Lisa Corcoran, who spoke with the help of a speech pathologist, made her feelings clear.
“My number one goal is to get the fuck out of the nursing home,” she said during the first day of hearings.
Ms Corcoran said her second goal was to hug her children, and her third, to communicate better.
But no one present at the Melbourne hearing could have escaped the message Ms Corcoran, who was 37 when she moved into care, came to deliver.
She said it was a “nightmare”. She told those assembled she had to fight to be showered more than once a week, “the food was crap”, and she had no company.
The one friend she did make, died. The constant presence of death was confronting.
“I just can’t get it out of my head… I saw one body being moved. I saw his head in a red bag. This was at 12 noon when everyone was eating lunch,” she said.
Ms Cororan said she doesn’t feel safe. “I was sexually assaulted. I have been punched. I was pinched by staff.”

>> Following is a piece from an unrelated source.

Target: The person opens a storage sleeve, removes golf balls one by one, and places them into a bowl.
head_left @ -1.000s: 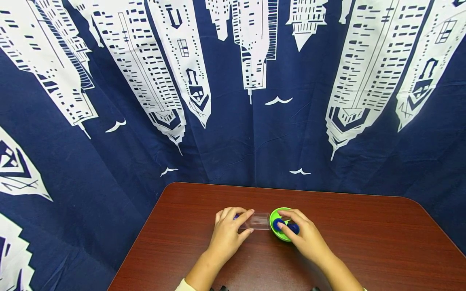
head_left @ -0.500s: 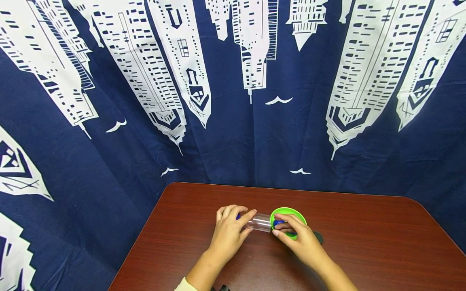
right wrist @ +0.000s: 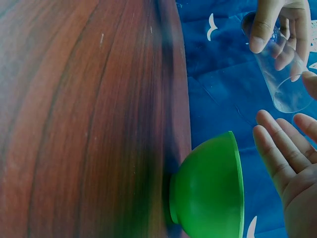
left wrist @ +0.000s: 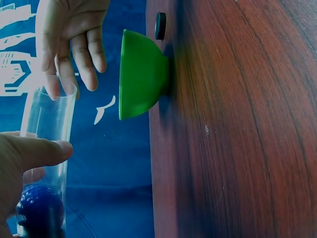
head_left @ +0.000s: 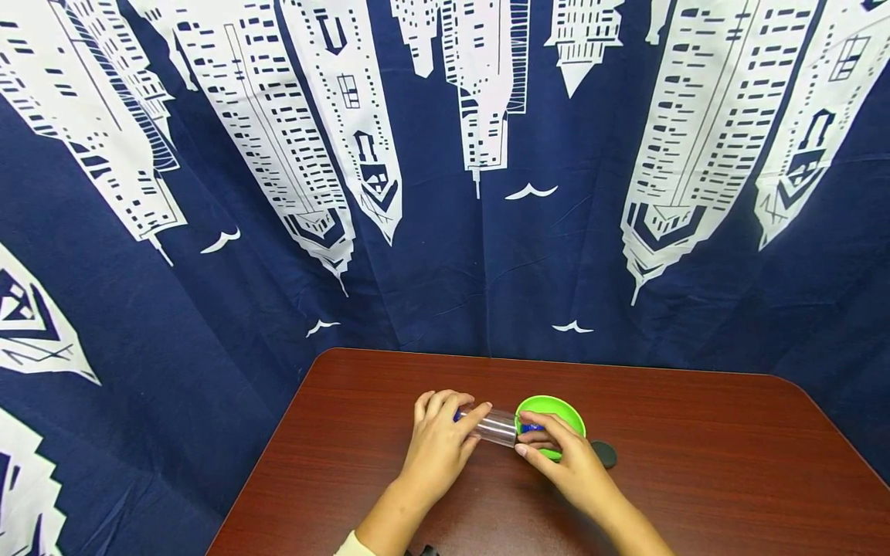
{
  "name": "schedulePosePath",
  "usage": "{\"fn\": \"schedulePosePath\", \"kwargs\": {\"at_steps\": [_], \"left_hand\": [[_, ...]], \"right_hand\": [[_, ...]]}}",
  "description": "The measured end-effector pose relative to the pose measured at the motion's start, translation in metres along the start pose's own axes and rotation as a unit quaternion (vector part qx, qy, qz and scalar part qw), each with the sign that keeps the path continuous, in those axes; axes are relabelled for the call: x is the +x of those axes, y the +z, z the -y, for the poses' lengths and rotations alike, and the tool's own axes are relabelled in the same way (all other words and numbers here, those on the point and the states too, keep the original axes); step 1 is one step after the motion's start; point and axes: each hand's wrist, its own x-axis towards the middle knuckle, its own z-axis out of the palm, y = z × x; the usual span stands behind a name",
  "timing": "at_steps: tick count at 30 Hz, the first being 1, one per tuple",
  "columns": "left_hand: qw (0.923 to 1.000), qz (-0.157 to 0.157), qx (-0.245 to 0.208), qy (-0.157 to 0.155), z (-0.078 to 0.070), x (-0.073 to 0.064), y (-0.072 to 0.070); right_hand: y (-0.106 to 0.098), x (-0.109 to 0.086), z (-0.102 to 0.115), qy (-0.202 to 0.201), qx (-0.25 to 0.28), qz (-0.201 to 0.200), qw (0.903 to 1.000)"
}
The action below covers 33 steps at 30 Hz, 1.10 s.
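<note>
My left hand (head_left: 441, 436) grips a clear plastic tube (head_left: 497, 428) that lies tilted in the air, its open mouth toward the right. At its closed end sits a blue dimpled golf ball (left wrist: 40, 207). My right hand (head_left: 566, 455) is at the tube's mouth, its fingertips right at the rim; the wrist views show its fingers extended, with no ball in the palm. Under and behind this hand stands a green bowl (head_left: 549, 405). Something blue (head_left: 532, 428) shows between the right fingers in the head view, partly hidden.
A round black lid (head_left: 605, 454) lies on the brown wooden table (head_left: 695, 463) just right of the bowl. Beyond the table's far edge hangs a dark blue cloth (head_left: 445, 293) with white buildings.
My right hand has moved from inside the bowl, where blue balls showed, leftward to the tube's mouth. The black lid has come into view. My left hand has tilted the tube slightly.
</note>
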Motion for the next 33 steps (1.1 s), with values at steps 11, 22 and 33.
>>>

She said she often hears screaming or crying, and has asked her daughter to stop bringing her grandchildren because of the uncomfortable atmosphere. “It’s scary for them,” she said.
“We’re all equal”
Ms Corocoran had a powerful message for the Royal Commission into Aged Care Quality and Safety. She wants people to “understand that there are people like me, and we’re all humans, and humans crave respect. And we’re all equal.”
She closed with a telling observation. “I’m not in the witness box because I couldn’t fit in the witness box. And the person before me couldn’t fit on the plane. This (lack of access) is everywhere. We can’t fit into shops and we can’t fit here and there because we’re on wheels. And that kind of sucks.”

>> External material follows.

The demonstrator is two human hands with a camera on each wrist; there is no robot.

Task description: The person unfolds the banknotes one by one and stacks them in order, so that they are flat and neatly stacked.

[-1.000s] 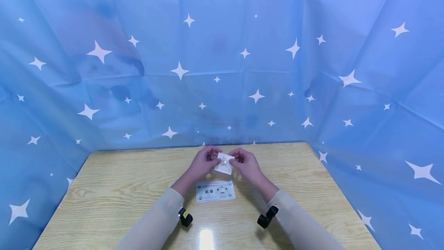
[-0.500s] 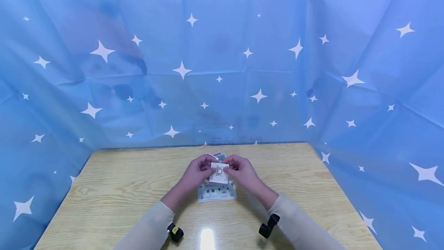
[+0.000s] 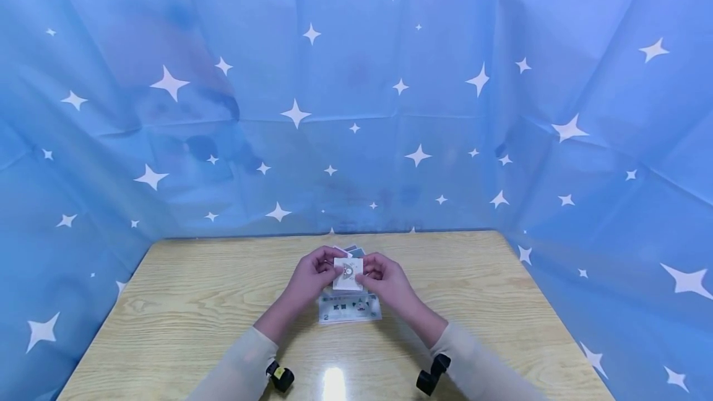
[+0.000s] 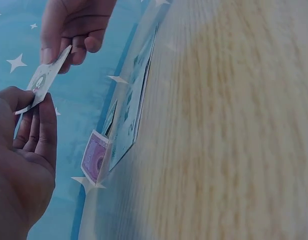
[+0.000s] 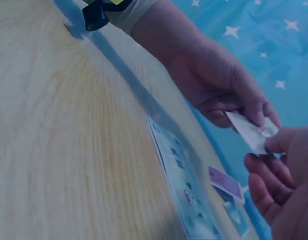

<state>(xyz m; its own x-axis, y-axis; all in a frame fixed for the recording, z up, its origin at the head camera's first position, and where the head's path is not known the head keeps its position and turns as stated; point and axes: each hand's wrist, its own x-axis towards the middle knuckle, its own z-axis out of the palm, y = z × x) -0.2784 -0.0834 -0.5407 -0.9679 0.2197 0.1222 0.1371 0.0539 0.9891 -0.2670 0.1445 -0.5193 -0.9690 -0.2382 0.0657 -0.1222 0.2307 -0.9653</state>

2,000 younger people enter residential aged care every year
The royal commission has now received 6,022 submissions from the public, and 10 per
30 cent raise concerns about the care being delivered to younger people with disabilities.

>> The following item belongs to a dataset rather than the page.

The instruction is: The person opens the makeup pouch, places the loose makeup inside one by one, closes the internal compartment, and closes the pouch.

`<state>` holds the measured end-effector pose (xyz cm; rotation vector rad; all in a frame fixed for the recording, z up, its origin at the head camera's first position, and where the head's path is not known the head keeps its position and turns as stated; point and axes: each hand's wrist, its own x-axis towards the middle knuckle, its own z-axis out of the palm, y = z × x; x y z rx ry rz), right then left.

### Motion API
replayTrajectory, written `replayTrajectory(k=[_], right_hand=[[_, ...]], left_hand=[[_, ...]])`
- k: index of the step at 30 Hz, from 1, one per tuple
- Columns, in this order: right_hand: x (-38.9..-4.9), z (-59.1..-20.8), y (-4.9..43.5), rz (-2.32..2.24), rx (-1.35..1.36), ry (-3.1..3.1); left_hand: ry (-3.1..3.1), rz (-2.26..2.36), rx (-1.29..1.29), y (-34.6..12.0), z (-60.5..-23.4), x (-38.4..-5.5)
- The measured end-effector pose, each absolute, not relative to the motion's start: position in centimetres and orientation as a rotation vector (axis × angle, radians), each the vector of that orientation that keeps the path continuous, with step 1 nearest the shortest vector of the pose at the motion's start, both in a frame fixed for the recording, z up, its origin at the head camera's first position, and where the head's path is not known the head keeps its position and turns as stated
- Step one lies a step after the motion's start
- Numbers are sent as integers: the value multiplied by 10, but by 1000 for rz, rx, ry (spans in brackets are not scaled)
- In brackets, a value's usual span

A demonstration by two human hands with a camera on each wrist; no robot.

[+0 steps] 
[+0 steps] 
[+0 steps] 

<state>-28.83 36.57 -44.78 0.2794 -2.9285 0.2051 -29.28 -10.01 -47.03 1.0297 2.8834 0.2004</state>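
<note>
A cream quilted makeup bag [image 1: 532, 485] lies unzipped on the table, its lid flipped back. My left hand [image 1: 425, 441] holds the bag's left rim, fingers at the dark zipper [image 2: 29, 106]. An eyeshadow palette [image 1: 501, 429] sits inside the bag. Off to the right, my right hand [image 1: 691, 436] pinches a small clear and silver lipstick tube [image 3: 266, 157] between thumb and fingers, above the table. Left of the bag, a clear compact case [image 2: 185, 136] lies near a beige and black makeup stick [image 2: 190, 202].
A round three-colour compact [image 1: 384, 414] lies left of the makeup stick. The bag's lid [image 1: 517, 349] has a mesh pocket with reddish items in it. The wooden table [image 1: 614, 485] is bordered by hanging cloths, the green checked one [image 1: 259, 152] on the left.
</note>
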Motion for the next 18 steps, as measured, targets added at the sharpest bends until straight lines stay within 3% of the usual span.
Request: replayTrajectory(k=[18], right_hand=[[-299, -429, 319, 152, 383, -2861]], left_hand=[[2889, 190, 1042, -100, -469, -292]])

Senior counsel Assisting the royal commission, Peter Rozen QC, said even though moving a younger person into residential aged care is seen as a “last resort”, it still happens frequently enough to be concerning.
According to a report released this year by the Australian Institute of Health and Welfare, in the 15 years between 1990 and 2014, the number of younger people first entering permanent aged care increased by 22 per cent.
Each year between 2009 and 2014, around 2,000 people under the age of 65 first entered permanent aged care. Around half of this group were between the ages of 60 and 64 but some were considerably younger than that.
Governments have failed
Mr Rozen said the policy environment in Australia has “failed to recognise” the “wishes and needs” of younger Australians needing care.
“There’s nothing inevitable about younger people ending up in residential aged care facilities. It happens as a result of deliberate policy decisions that have been made by the Commonwealth, State and Territory governments over many years,” he said.
Mr Rozen said younger people who require care often have profound disabilities, and aged care facilities are not equipped, staffed or funded to meet their needs. Younger people often see their functioning decline significantly when they move into residential aged care, he said.
Mr Rozen said having younger people living in residential aged care flies in the face of the human rights conventions, which say a person with disabilities has the right to live independently in the community.
“Housing younger people with disabilities in residential aged care is not just inappropriate,” he said.